How to complete this task: Starting at the line that contains "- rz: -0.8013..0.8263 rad" and ending at the line that contains "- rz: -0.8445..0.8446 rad", the lines below are to be given again exactly, with nothing added.

*** Begin section ***

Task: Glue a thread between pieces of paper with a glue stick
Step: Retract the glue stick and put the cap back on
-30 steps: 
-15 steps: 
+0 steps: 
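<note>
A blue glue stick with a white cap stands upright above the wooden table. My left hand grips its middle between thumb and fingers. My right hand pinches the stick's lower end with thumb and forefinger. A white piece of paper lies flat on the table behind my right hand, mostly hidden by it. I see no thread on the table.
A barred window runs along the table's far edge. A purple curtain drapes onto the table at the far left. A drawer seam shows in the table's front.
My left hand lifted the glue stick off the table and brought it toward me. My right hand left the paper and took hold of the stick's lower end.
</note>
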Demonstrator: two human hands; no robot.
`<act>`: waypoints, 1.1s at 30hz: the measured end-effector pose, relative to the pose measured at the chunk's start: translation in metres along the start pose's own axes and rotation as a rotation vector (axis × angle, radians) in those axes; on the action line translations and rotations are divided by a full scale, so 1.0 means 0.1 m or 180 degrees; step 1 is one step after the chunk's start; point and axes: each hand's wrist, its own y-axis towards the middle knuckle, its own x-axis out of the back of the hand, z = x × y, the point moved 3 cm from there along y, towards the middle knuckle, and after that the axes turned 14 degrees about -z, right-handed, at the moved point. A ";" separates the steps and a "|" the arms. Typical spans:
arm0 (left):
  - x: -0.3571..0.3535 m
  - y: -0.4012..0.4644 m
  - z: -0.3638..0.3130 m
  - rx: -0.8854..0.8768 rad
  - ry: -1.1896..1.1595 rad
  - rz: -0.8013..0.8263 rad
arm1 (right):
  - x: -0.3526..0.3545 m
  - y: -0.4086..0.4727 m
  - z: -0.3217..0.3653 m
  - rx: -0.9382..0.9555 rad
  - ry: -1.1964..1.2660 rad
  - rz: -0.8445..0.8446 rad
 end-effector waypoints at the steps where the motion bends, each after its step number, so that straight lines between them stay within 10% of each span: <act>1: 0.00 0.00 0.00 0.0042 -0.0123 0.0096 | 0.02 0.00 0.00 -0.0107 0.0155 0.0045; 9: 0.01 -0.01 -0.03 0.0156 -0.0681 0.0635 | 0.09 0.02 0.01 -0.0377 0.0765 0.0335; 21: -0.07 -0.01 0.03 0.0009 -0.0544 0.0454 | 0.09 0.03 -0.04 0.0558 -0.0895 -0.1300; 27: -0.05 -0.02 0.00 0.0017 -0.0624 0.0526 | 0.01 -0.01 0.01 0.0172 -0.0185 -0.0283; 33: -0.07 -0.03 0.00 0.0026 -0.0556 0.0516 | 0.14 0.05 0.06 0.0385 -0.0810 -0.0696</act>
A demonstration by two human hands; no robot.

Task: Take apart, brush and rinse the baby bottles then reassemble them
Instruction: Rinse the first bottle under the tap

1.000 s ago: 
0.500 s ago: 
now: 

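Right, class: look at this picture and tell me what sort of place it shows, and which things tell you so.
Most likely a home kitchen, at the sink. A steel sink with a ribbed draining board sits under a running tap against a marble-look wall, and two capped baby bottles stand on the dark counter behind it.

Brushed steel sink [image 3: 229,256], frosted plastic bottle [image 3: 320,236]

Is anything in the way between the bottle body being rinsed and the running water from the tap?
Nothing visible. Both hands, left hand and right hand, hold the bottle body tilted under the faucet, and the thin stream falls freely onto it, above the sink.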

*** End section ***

Problem solution:
  - rz: -0.8013..0.8263 rad
arm1 (right):
  - x: -0.3526..0.3545 m
  - y: -0.4086..0.4727 m
  - z: -0.3217..0.3653 m
  - rx: -0.9382..0.9555 rad
  - ry: -1.1964..1.2660 rad
  - rz: -0.8445..0.8446 rad

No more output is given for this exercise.